Recorded information:
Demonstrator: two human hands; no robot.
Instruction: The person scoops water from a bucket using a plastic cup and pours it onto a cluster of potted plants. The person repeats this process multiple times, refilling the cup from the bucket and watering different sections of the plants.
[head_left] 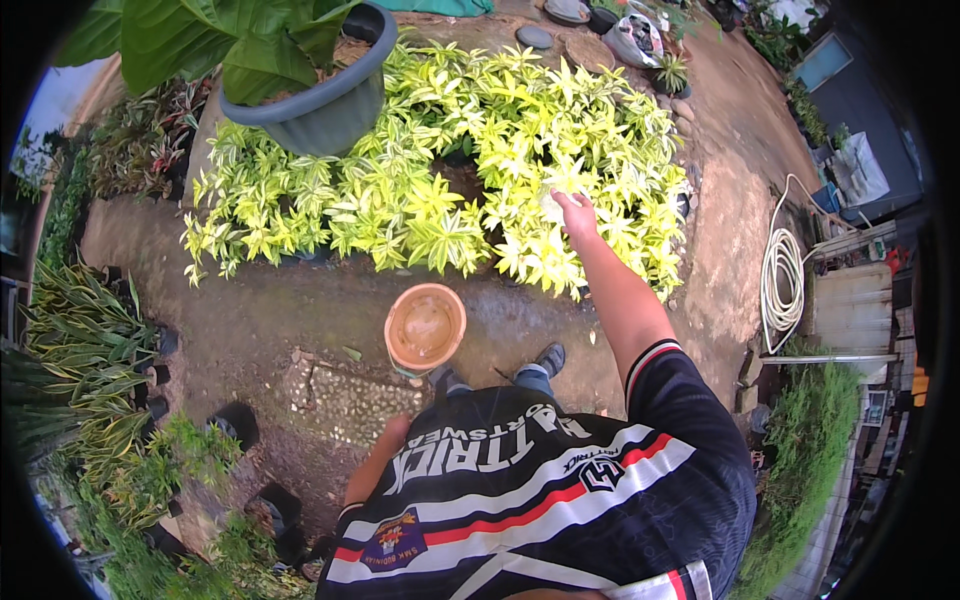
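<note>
My right hand [575,216] reaches out over the bed of yellow-green variegated plants [435,215], its fingers closed. Something pale shows at the fingertips against the bright leaves, too washed out to name. Low at my left side, my left hand [396,432] is partly hidden by my shirt, and its fingers do not show clearly. An orange-brown bucket [426,355] stands on the ground just ahead of my feet. Its bottom looks wet, perhaps with a little water.
A big grey pot [330,110] with a broad-leaved plant rises at the bed's far left. Dark plant pots [236,424] and long striped leaves line the left side. A pale coiled hose [783,285] hangs at the right. A pebbled slab [350,402] lies left of the bucket.
</note>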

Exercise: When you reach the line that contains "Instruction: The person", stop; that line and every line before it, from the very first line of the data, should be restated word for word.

Your response:
Demonstrator: two human hands; no robot.
Instruction: The person scoops water from a bucket using a plastic cup and pours it onto a cluster of potted plants. The person repeats this process multiple times, refilling the cup from the bucket and watering different sections of the plants.

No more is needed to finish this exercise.